*** Opening of Data to process ***

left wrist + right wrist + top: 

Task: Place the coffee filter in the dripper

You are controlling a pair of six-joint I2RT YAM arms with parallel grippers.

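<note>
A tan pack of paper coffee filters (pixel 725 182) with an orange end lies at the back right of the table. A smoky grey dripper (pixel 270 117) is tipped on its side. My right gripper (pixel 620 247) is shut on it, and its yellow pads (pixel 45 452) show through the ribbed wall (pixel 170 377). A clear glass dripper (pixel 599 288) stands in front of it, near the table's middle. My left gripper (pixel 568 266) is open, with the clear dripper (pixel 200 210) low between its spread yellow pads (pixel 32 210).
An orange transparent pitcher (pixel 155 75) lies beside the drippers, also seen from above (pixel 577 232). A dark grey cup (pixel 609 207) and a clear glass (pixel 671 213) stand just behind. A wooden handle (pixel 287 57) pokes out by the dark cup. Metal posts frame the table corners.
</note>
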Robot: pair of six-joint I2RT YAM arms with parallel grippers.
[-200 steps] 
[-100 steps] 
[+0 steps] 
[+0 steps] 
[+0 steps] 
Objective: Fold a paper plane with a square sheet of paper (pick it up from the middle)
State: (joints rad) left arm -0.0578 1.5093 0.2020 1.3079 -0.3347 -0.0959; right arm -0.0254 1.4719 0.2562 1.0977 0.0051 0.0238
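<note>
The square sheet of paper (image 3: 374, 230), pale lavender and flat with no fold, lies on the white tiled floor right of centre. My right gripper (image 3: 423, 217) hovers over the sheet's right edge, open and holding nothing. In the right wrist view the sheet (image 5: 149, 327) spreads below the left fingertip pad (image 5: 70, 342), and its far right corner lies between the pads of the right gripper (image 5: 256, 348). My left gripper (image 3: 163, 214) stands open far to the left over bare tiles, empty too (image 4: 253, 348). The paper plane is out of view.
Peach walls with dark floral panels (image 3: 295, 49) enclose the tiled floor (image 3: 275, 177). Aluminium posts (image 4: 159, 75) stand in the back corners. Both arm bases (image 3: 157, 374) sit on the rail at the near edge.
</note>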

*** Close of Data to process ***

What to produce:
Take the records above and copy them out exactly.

Response box:
left wrist + right wrist + top: 

Task: Place the coffee filter in the dripper

You are controlling a pair of six-joint I2RT YAM arms with parallel grippers.

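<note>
A tan pack of paper coffee filters (pixel 725 182) with an orange end lies at the back right of the table. A smoky grey dripper (pixel 270 117) is tipped on its side. My right gripper (pixel 620 247) is shut on it, and its yellow pads (pixel 45 452) show through the ribbed wall (pixel 170 377). A clear glass dripper (pixel 599 288) stands in front of it, near the table's middle. My left gripper (pixel 568 266) is open, with the clear dripper (pixel 200 210) low between its spread yellow pads (pixel 32 210).
An orange transparent pitcher (pixel 155 75) lies beside the drippers, also seen from above (pixel 577 232). A dark grey cup (pixel 609 207) and a clear glass (pixel 671 213) stand just behind. A wooden handle (pixel 287 57) pokes out by the dark cup. Metal posts frame the table corners.
</note>
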Robot: pair of six-joint I2RT YAM arms with parallel grippers.
[-200 steps] 
[-100 steps] 
[+0 steps] 
[+0 steps] 
[+0 steps] 
Objective: Fold a paper plane with a square sheet of paper (pick it up from the middle)
State: (joints rad) left arm -0.0578 1.5093 0.2020 1.3079 -0.3347 -0.0959; right arm -0.0254 1.4719 0.2562 1.0977 0.0051 0.0238
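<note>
The square sheet of paper (image 3: 374, 230), pale lavender and flat with no fold, lies on the white tiled floor right of centre. My right gripper (image 3: 423, 217) hovers over the sheet's right edge, open and holding nothing. In the right wrist view the sheet (image 5: 149, 327) spreads below the left fingertip pad (image 5: 70, 342), and its far right corner lies between the pads of the right gripper (image 5: 256, 348). My left gripper (image 3: 163, 214) stands open far to the left over bare tiles, empty too (image 4: 253, 348). The paper plane is out of view.
Peach walls with dark floral panels (image 3: 295, 49) enclose the tiled floor (image 3: 275, 177). Aluminium posts (image 4: 159, 75) stand in the back corners. Both arm bases (image 3: 157, 374) sit on the rail at the near edge.
</note>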

The exercise is done, with nothing more to add.